If you have a lot of disks, you may be able to boost performance even further by installing more than one disk controller or SCSI bus. The effectiveness of this technique will depend on the architecture of your system. Check your hardware documentation or consult your vendor.
It’s especially important to split the swap area among several disks if possible, since paging tends to slow down the entire system. All systems support this configuration through the use of the swapon command, the swap command, or a kernel configuration option (see Chapter 8). Many systems can use both dedicated swap partitions and swap files on a formatted filesystem. Dedicated partitions are more efficient; do not use swap files if you have a choice.

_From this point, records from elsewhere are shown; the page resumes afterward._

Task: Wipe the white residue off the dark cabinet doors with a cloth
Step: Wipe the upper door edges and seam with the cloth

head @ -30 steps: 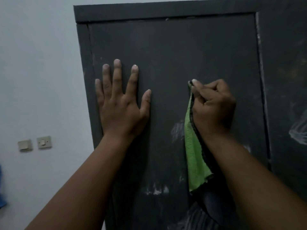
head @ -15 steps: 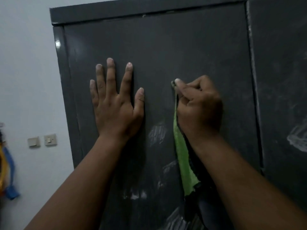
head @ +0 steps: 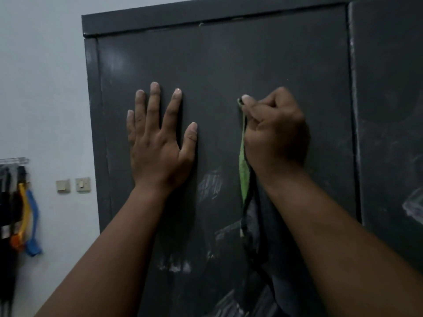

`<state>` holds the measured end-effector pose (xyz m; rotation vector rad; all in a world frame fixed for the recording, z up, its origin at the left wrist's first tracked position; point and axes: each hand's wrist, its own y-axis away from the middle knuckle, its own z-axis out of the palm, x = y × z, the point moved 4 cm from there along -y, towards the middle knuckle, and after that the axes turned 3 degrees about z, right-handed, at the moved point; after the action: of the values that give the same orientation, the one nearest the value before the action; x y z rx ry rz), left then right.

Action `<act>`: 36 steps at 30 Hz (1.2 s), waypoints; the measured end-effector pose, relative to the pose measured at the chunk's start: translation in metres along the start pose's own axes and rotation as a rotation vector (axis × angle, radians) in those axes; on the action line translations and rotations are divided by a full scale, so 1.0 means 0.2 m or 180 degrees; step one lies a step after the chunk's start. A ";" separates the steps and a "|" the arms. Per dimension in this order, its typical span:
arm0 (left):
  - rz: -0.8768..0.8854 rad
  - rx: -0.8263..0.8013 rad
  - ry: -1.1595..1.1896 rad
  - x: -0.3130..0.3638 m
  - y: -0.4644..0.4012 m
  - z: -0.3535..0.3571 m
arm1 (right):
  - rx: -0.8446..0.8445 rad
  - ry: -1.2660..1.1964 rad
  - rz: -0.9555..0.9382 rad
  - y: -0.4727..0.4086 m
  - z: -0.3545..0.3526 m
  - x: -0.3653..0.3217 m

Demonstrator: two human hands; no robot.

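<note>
A dark grey cabinet door (head: 229,65) fills the view. My left hand (head: 158,143) lies flat on it with fingers spread. To its right my right hand (head: 274,131) grips a green cloth (head: 244,175) in a fist against the door; the cloth hangs down beside my wrist, its lower part dark. White residue (head: 210,184) smears the door between my hands, and more white streaks (head: 176,266) lie lower down. The neighbouring door (head: 389,88) on the right carries a white smear (head: 412,207) too.
A pale wall (head: 45,88) lies left of the cabinet, with two wall switches (head: 73,185). Blue and orange items (head: 29,220) hang from a rack at the far left edge.
The view has swung left and my right hand with the cloth has slid slightly left on the door. My left hand stays flat on the door.
</note>
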<state>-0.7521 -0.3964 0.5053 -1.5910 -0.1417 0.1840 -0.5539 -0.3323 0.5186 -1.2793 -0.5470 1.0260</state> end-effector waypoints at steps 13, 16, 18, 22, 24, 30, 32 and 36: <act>-0.0131 -0.0209 0.0063 0.02 0.01 -0.01 | -0.0124 0.0099 0.0053 0.15 -0.17 0.18; -0.0240 -0.0228 0.0091 0.05 0.01 0.00 | -0.0103 0.0123 0.0232 0.08 -0.09 0.11; -0.0276 -0.0259 0.0101 0.07 0.01 0.00 | -0.0314 0.0138 0.0057 0.15 -0.07 0.03; -0.0241 -0.0338 0.0127 0.09 0.03 0.00 | -0.0724 0.0055 -0.0634 0.37 -0.14 0.04; -0.0166 -0.0375 0.0168 0.09 0.04 -0.01 | -0.0621 0.0031 -0.0496 0.38 -0.19 0.15; -0.0091 -0.0457 0.0299 0.13 0.06 -0.01 | 0.0084 0.0058 0.0249 0.14 -0.24 0.31; -0.0120 -0.0479 0.0381 0.17 0.05 -0.01 | 0.0095 0.0089 0.0320 0.12 -0.21 0.28; 0.0010 -0.0503 0.0378 0.29 0.02 0.01 | -0.0363 0.0169 -0.0148 0.28 -0.24 0.23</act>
<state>-0.6964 -0.3824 0.4988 -1.7549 -0.0626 0.0820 -0.5098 -0.3189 0.4451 -1.3842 -0.5988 0.9307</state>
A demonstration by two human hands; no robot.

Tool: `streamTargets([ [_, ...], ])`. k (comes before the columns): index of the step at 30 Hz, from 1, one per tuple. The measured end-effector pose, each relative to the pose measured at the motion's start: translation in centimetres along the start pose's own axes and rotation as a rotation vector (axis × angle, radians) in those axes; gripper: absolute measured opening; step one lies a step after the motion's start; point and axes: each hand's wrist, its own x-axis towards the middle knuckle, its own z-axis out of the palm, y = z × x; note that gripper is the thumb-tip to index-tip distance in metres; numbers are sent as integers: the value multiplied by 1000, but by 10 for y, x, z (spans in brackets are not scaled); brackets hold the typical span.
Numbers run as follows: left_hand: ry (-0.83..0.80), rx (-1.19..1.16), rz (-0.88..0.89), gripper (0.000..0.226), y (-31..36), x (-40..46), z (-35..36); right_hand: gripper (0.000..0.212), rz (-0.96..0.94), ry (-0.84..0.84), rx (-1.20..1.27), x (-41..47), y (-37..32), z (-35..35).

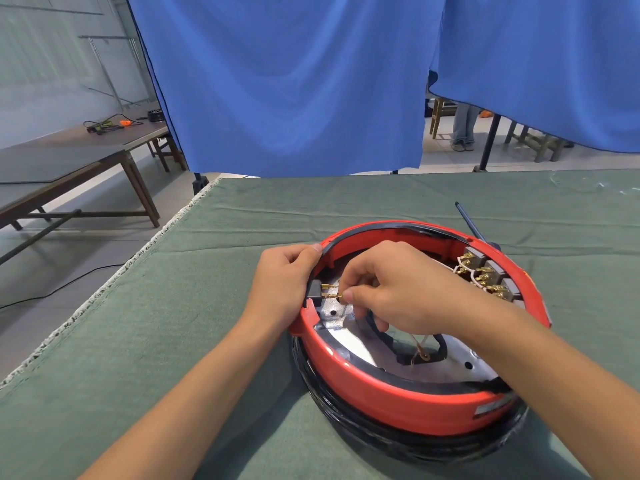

Some systems also allow you to set up /tmp as a “memory based filesystem,” which is essentially the same thing as a PC RAM disk. A special driver poses as a disk but actually stores data in memory. Using a RAM disk may reduce the average amount of memory available for general use, but it makes the reading and writing of temporary files blindingly fast. It’s generally a good deal. For more information, see the man page for tmpfs on Solaris, the man page for ram on Red Hat, or the man page for mfs on FreeBSD.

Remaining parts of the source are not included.